Deutsche Telekom (WKN: 555750): Die Deutsche Telekom wird ab der nächsten Woche von den Regulierungsbehörden ordentlich in die Zange genommen, nachdem ihr von Wettbewerbern von T-Online vorgewurfen wurde, sie biete ihrer Tochtergesellschaft günstigere Gebühren für die Nutzung des Kommunikationsnetzes an. Die Regulierungsbehörde will am folgenden Donnerstag entscheiden, ob und in welcher Form die Durchleitungsmodalitäten geändert werden sollen.

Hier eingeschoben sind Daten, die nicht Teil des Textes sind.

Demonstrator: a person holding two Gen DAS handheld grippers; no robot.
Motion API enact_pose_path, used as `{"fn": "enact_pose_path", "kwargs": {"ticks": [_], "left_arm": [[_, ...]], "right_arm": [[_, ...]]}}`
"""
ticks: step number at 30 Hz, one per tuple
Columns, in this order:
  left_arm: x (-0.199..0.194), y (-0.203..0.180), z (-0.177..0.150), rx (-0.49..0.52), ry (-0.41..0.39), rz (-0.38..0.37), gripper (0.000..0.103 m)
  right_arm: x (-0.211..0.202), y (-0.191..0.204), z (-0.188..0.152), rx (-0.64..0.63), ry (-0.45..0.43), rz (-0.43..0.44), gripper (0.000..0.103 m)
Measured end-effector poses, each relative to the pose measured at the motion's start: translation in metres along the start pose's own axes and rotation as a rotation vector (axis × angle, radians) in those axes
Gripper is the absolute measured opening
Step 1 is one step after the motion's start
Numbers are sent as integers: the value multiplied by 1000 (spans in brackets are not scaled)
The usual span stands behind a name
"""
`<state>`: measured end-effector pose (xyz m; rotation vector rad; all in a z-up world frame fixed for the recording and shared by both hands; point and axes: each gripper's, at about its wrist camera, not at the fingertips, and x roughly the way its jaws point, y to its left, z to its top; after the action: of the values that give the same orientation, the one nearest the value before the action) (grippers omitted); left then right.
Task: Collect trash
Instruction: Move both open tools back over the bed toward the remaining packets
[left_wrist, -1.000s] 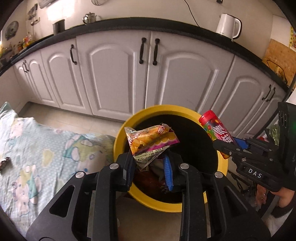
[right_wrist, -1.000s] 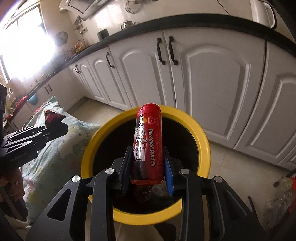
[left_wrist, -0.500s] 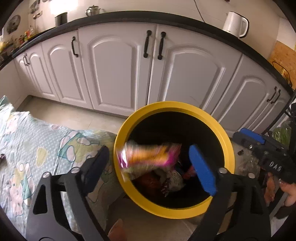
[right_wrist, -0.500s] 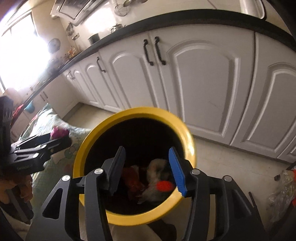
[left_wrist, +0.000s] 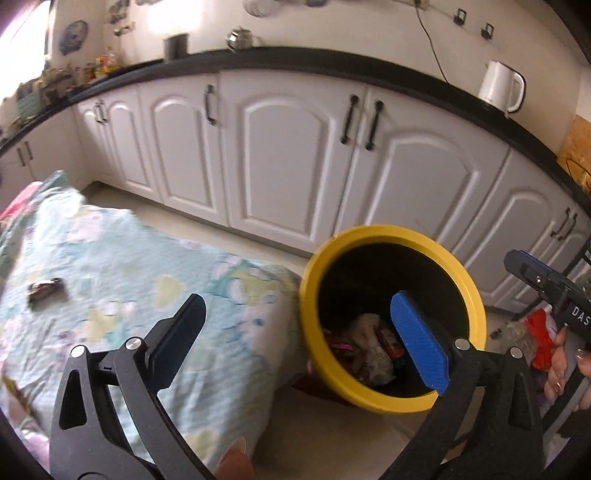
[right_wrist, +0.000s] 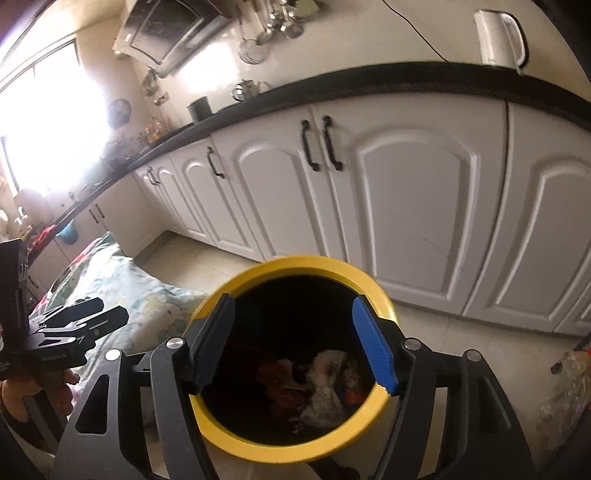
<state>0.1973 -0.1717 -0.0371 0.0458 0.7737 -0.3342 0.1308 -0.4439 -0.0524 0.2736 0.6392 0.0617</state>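
Left tool (left_wrist: 295, 325) opening, empty; trash (left_wrist: 369, 347) in bin (left_wrist: 384, 236) beside

I see pale tiled floor (left_wrist: 332, 435) under my claws, running back to white cabinets. Yellow-rimmed bin (left_wrist: 458, 280) stands on it, under right claw, ahead-right of left claw. Bed with teal patterned cover (left_wrist: 122, 266) sits left of bin, its corner just beside bin wall. Dark wrapper (left_wrist: 47, 291) lies on cover, far left of left claw. Clear plastic bag (right_wrist: 565, 387) lies on floor right of right claw.
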Motion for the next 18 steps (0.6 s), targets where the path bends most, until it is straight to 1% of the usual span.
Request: {"fn": "enact_pose_path", "kwargs": {"ticks": [4, 13, 18], "left_arm": [[-24, 25, -3, -30, -44, 60, 92], [-72, 88, -15, -125, -123, 212, 92], [-95, 116, -25, -176, -155, 264, 92]], "right_arm": [[-2, 25, 7, -47, -10, 40, 69], [1, 89, 24, -146, -25, 156, 69], [3, 124, 32, -192, -36, 220, 71]]}}
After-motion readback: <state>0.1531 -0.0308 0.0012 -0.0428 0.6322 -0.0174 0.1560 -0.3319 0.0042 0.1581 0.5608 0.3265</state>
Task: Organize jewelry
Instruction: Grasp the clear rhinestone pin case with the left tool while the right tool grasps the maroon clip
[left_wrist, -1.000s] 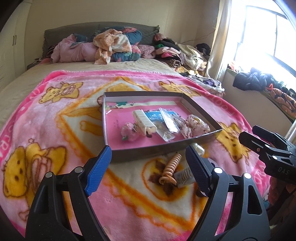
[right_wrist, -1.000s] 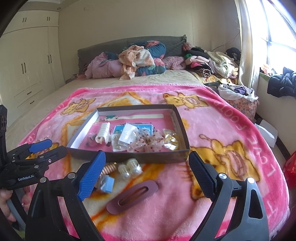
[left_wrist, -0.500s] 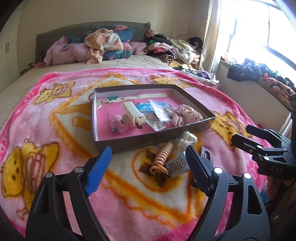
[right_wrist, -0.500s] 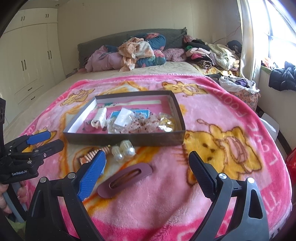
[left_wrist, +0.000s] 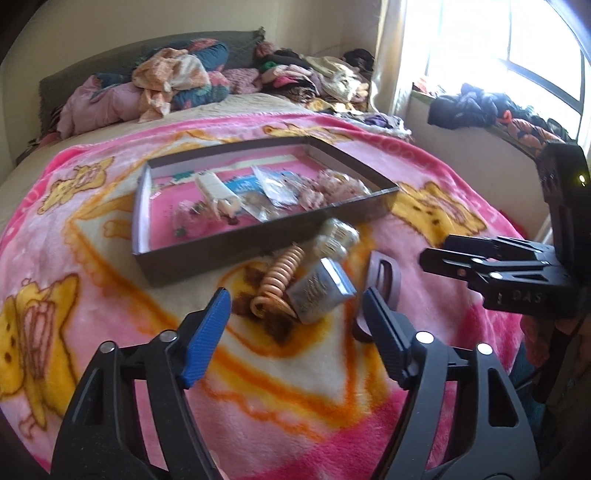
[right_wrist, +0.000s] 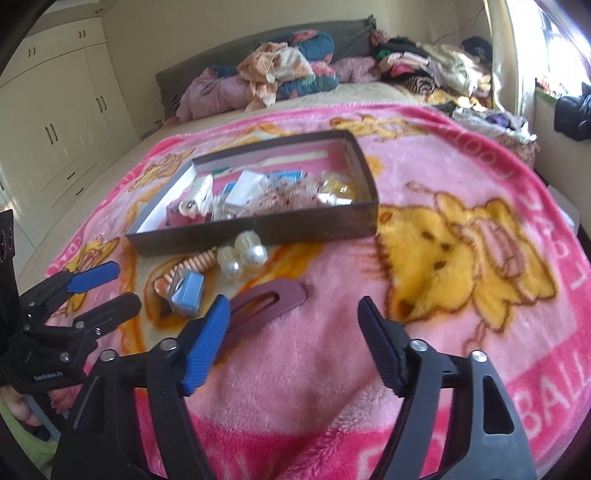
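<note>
While both tongs, left and right, have just been closing with nothing between them, loose jewelry lies on the blanket beside the box. Plush pile could be pinched with the clip, or the pearls nudged away.

A bed is being covered by a pink blanket printed with yellow bears. At the blanket's centre a shallow dark box is being carried. Just at the box's 6 o'clock, a coiled orange hair tie, two clear round-topped bottles, a small blue-and-silver packet and a maroon oval clip are being borne. At 12 o'clock, heaped clothes are being piled against the headboard.
</note>
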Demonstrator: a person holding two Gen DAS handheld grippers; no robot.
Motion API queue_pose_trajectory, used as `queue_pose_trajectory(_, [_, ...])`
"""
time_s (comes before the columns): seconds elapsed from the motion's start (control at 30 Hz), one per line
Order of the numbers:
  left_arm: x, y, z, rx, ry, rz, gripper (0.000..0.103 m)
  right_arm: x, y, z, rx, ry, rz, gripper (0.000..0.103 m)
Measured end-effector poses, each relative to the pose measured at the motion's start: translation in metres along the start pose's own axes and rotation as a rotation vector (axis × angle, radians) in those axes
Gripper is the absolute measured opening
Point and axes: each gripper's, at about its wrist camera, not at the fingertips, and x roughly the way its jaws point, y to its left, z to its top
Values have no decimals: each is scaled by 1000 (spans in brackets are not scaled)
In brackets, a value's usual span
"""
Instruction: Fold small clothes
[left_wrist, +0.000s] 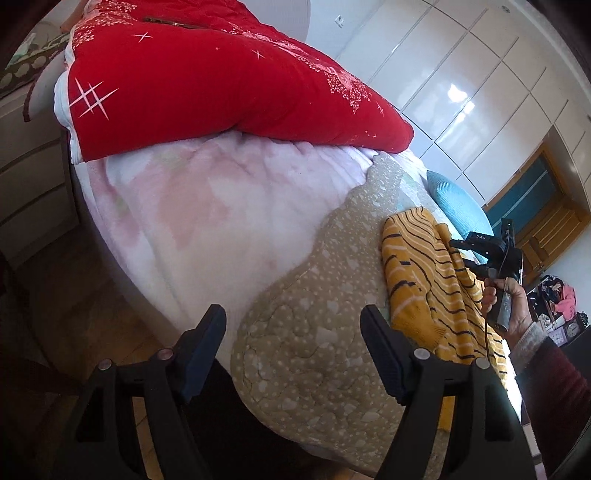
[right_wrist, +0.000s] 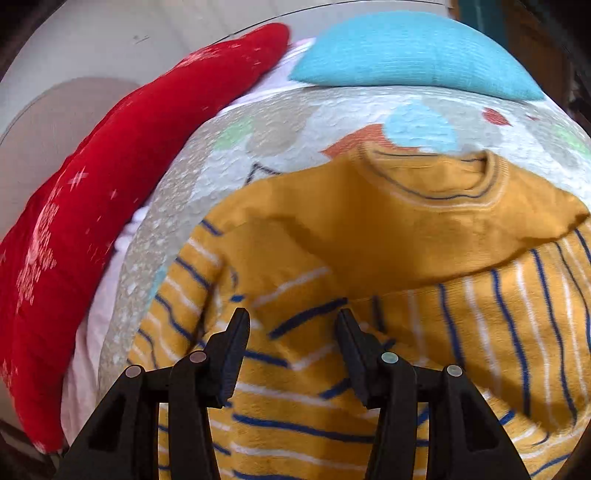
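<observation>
knitted yellow wool, striped in dark blue and white, is what i have to fold: a small sweater (right_wrist: 369, 258) lying on the patterned quilt (right_wrist: 295, 122) of the bed. going from the big things down: the bed carries a pale pink blanket (left_wrist: 207, 221), a thick red duvet (left_wrist: 221, 85) heaped along its far side, and a turquoise cushion (right_wrist: 413, 55) beyond the sweater's collar. the sweater lies neck away from my right camera, with part of it already turned over itself, so plain yellow sits above the stripes.

i judge it light, soft and floppy, not slippery; the knit should bunch and stretch if i drag it, so i'd pinch a hem, cuff or shoulder seam where the fabric is doubled, and lift, not pull.

my right gripper (right_wrist: 291, 332) hangs low over the striped body, jaws apart, nothing between them; i cannot tell whether the tips touch the knit. my left gripper (left_wrist: 291, 332) is well off to the side over the quilt's edge, jaws spread wide and empty, well apart from the sweater.
</observation>
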Motion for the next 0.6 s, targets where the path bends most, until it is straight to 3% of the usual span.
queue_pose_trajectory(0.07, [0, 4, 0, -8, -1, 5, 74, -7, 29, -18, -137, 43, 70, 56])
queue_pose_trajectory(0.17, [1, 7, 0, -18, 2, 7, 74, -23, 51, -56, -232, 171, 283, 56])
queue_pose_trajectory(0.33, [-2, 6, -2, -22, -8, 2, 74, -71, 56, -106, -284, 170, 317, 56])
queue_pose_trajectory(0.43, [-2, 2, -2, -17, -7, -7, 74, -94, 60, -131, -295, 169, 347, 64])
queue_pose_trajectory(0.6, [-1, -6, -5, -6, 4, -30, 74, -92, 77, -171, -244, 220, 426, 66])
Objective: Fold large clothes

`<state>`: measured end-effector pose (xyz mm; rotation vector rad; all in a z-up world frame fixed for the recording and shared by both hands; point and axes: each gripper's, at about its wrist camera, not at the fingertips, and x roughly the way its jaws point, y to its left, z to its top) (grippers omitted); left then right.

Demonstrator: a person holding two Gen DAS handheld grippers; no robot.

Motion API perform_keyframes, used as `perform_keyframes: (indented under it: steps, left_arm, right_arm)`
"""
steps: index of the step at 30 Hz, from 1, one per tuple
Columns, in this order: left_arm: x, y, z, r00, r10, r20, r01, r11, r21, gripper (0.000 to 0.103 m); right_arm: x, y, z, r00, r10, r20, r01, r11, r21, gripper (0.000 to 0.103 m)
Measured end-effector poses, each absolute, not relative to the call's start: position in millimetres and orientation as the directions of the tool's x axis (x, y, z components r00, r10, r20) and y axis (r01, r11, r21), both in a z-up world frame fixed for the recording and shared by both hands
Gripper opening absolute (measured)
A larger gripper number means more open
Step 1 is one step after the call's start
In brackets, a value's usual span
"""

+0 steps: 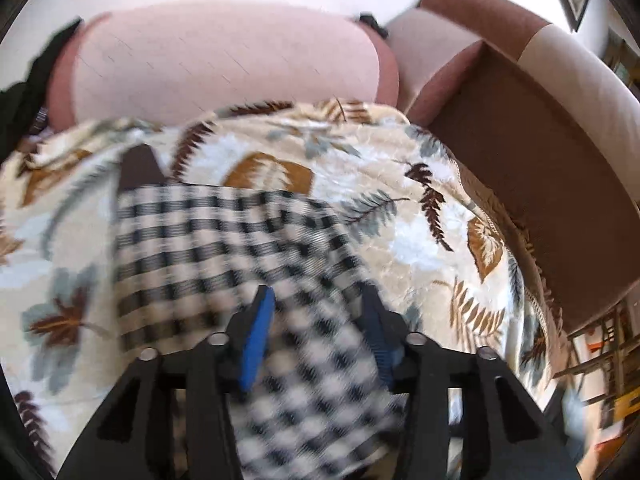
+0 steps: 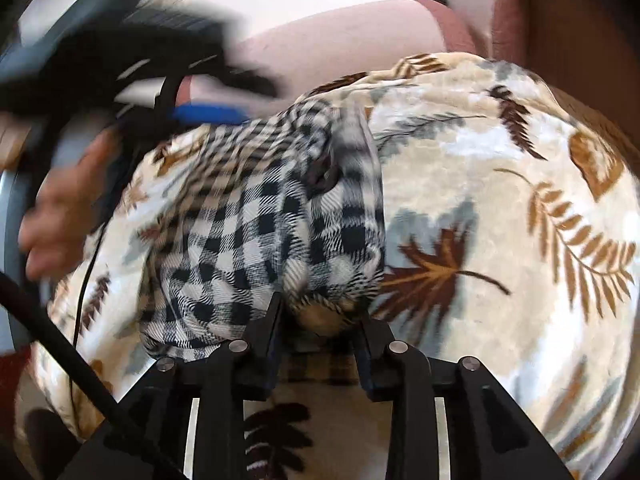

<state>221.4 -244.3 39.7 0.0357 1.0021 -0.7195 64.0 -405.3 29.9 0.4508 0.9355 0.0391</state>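
The left claw (image 1: 316,308) stands open above the checked garment (image 1: 224,240); the right claw (image 2: 320,320) is open too, the cloth just before it, on the leaf-patterned blanket (image 2: 500,220).

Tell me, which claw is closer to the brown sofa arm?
Left. The left claw hovers over the checked shirt nearer the brown sofa arm; the right claw sits farther away, with the shirt's bunched end between its fingers.
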Motion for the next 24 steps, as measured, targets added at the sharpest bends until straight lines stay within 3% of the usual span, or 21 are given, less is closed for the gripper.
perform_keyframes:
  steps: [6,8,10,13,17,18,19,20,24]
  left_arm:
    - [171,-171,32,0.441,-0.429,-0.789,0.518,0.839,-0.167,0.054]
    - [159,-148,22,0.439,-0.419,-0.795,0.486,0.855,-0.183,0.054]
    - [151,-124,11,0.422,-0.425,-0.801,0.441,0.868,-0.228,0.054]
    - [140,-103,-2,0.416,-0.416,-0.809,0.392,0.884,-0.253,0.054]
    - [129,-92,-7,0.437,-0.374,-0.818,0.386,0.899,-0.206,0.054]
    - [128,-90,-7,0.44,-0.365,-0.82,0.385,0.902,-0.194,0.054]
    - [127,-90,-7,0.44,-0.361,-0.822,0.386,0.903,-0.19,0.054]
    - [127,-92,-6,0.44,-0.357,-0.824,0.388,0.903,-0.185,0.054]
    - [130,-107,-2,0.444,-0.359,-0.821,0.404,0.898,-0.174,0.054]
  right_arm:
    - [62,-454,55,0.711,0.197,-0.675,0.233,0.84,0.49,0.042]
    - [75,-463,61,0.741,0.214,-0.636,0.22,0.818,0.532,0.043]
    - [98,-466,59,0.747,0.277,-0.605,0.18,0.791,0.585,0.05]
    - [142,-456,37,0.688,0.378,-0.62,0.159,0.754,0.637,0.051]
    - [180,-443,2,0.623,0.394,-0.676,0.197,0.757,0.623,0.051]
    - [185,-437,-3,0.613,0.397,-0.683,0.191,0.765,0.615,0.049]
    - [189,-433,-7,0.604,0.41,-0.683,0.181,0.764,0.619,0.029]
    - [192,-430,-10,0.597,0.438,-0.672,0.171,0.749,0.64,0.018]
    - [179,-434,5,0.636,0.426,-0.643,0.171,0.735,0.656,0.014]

Spezielles Augenmerk gilt dabei den sogenannten Flatrates: gegen einen monatlichen Pauschalpreis an den Provider kann der Internetsurfer unbegrenzt im Netz surfen. Die Provider, die ihrerseits die Flatrates über die Deutsche Telekom anbieten, zahlen für die Durchleitung angeblich höhere Gebühren als die Telekom-Tochter T-Online.

Die Arbeitsgemeinschaft der Verbraucherverbände (AGV) und die Initiative Internet ohne Taktung plädieren für eine Großhandelsflatrate wie sie bereits in Großbritannien existiert. Um dem Ziel, dass Internetprovider gegen einen Pauschalpreis die Datendurchleitung das Netz der Telekom nutzen dürfen, näher zu kommen, haben sie der Regulierungsbehörde Unterschriften von 40.000 Bundesbürgern überreicht. Wie der Sprecher der Regulierungsbehörde mitteilte, könnten die Diskrepanzen gegenüber der Konkurrenz durch niedrigere Gebühren für T-Online oder einer Entscheidung zu den Pauschalpreisen beseitigt werden.